Latitude/longitude validation removes invalid locations. Plotting a quick scatter exposes obvious geographic outliers before defining stricter bounds.


In [None]:
coord_cols = [col for col in ["Latitude", "Longitude"] if col in raw_ddf.columns]
coord_summary = (
    raw_ddf[coord_cols]
    .describe(percentiles=[0.25, 0.5, 0.75])
    .compute()
    .loc[["count", "min", "max", "mean", "std"]]
)

lat_range = (base_config.lat_min, base_config.lat_max)
lon_range = (base_config.lon_min, base_config.lon_max)

invalid_lat = (
    (~raw_ddf["Latitude"].between(lat_range[0], lat_range[1]))
    .sum()
    .compute()
    if "Latitude" in raw_ddf.columns
    else 0
)
invalid_lon = (
    (~raw_ddf["Longitude"].between(lon_range[0], lon_range[1]))
    .sum()
    .compute()
    if "Longitude" in raw_ddf.columns
    else 0
)

pd.DataFrame(
    {
        "metric": ["latitude", "longitude"],
        "invalid_rows": [invalid_lat, invalid_lon],
        "min_config": [lat_range[0], lon_range[0]],
        "max_config": [lat_range[1], lon_range[1]],
    }
), coord_summary


In [None]:
geo_sample = sample_pdf.dropna(subset=coord_cols)
fig, ax = plt.subplots(figsize=(6, 8))
ax.scatter(
    geo_sample["Longitude"],
    geo_sample["Latitude"],
    s=10,
    alpha=0.4,
    linewidths=0,
    color="#31a354",
)
ax.set_title("Sample geographic coverage (raw)")
ax.set_xlabel("Longitude")
ax.set_ylabel("Latitude")
ax.axhline(lat_range[0], color="red", linestyle="--", linewidth=0.8)
ax.axhline(lat_range[1], color="red", linestyle="--", linewidth=0.8)
ax.axvline(lon_range[0], color="orange", linestyle="--", linewidth=0.8)
ax.axvline(lon_range[1], color="orange", linestyle="--", linewidth=0.8)
plt.tight_layout()
plt.show()


## 4. Spill event coverage

These columns often drive downstream analytics. Understanding missingness and value spread makes it easier to tune outlier handling and the `min_valid_spill_years` rule.


In [None]:
spill_cols = [col for col in base_config.spill_year_columns if col in raw_ddf.columns]

spill_stats = (
    raw_ddf[spill_cols]
    .describe(percentiles=[0.5, 0.75, 0.9])
    .compute()
    .loc[["count", "mean", "std", "min", "50%", "75%", "90%", "max"]]
    .transpose()
    .rename(columns={"50%": "median"})
)

missing_spill = (
    raw_ddf[spill_cols]
    .isnull()
    .sum()
    .compute()
)

spill_stats = spill_stats.assign(
    missing=missing_spill,
    missing_pct=lambda df: (df["missing"] / metadata.rows) * 100,
)

spill_stats.head()


In [None]:
yearly_totals = (
    raw_ddf[spill_cols]
    .sum()
    .compute()
    .reset_index()
    .rename(columns={"index": "year", 0: "total_events"})
)

fig, ax = plt.subplots(figsize=(8, 4))
sns.barplot(
    data=yearly_totals,
    x="year",
    y="total_events",
    color="#6baed6",
    ax=ax,
)
ax.set_title("Spill event totals by year (raw)")
ax.set_xlabel("Year column")
ax.set_ylabel("Events")
plt.xticks(rotation=45)
plt.tight_layout()
plt.show()


## 5. Text field health check

Whitespace trimming plus emptiness checks remove rows that lack contextual metadata.
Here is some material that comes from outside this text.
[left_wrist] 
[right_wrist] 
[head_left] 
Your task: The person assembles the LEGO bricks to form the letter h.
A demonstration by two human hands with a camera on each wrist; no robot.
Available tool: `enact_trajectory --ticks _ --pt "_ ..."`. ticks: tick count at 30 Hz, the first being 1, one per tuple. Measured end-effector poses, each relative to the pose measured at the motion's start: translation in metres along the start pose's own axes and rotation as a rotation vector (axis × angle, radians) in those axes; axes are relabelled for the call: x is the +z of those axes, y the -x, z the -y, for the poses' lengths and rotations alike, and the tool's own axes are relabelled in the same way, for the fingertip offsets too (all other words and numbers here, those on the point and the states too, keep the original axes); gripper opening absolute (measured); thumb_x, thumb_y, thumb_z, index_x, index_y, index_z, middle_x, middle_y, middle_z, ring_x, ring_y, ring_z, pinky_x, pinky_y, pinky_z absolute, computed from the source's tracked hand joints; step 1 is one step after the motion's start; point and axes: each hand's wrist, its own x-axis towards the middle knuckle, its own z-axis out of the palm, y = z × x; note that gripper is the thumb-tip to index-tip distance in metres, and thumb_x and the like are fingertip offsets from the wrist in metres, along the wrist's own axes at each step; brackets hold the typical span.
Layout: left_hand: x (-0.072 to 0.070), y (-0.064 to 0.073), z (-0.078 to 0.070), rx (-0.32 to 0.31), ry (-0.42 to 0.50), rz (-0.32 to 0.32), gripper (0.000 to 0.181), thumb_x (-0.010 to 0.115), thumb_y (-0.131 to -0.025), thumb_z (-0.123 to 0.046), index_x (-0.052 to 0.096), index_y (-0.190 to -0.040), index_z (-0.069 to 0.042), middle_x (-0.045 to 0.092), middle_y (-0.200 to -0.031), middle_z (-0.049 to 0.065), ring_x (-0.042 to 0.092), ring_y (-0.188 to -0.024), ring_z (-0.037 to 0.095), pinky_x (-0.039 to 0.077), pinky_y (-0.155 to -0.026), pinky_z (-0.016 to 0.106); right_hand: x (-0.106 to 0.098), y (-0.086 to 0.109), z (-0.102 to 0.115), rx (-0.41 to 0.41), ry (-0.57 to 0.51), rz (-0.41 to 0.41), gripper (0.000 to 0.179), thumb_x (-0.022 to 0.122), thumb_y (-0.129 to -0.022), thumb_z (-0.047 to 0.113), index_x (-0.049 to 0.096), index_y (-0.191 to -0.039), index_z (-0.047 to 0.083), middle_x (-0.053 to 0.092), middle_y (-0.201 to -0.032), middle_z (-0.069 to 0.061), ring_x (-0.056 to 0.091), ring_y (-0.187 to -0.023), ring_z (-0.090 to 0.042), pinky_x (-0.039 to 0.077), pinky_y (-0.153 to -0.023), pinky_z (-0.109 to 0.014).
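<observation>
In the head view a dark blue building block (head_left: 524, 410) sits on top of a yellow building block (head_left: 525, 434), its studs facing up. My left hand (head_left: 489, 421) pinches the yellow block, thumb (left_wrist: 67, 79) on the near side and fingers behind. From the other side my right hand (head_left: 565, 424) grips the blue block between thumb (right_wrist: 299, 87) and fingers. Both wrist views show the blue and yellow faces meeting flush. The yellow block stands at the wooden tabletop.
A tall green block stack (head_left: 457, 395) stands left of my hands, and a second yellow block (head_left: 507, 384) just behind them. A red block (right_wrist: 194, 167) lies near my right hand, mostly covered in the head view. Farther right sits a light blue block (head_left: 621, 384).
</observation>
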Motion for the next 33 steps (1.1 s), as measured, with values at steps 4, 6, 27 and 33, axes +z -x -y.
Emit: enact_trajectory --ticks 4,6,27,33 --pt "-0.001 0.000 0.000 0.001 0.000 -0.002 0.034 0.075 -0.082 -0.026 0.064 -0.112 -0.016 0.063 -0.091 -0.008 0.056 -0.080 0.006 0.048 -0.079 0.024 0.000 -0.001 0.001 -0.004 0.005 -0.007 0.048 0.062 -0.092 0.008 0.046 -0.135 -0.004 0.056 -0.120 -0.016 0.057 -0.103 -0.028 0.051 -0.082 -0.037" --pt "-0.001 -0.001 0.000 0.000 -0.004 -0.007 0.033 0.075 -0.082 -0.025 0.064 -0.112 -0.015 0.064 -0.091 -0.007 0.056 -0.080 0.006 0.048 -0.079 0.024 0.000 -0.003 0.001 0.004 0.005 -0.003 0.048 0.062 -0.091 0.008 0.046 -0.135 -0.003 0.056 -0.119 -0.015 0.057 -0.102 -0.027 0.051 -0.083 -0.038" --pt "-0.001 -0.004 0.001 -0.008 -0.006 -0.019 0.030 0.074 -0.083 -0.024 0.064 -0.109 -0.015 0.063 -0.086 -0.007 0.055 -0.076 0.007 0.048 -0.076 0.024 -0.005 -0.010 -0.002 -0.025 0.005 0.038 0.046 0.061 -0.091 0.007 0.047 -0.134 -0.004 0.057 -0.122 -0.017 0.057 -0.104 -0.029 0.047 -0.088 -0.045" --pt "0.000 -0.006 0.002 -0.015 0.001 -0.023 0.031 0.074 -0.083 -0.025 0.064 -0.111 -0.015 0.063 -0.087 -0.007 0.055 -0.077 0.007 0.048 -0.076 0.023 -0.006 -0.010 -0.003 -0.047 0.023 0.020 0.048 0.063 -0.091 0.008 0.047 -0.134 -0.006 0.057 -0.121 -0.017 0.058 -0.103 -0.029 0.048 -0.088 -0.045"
Review the dominant values to confirm expectations.


In [None]:
text_cols = [col for col in base_config.text_columns if col in sample_pdf.columns]
text_summary = []

for col in text_cols:
    series = sample_pdf[col].astype(str).str.strip()
    series = series.replace({"": pd.NA, "nan": pd.NA})
    missing = series.isna().sum()
    top_value = series.mode().iloc[0] if not series.mode().empty else None
    top_freq = int((series == top_value).sum()) if top_value else 0
    text_summary.append(
        {
            "column": col,
            "missing_pct": missing / len(series) * 100,
            "unique": series.nunique(dropna=True),
            "top_value": top_value,
            "top_freq": top_freq,
        }
    )

pd.DataFrame(text_summary).sort_values("missing_pct", ascending=False)


## Takeaways

- Feed the missing value table into `DataCleanerConfig` thresholds (`missing_value_threshold`, `min_valid_spill_years`).
- Adjust coordinate ranges before running the pipeline if geographic outliers look legitimate.
- Use the spill event totals to calibrate outlier handling (`outlier_std_threshold`).
- Keep the text frequency table handy when reviewing rows that get dropped for empty metadata.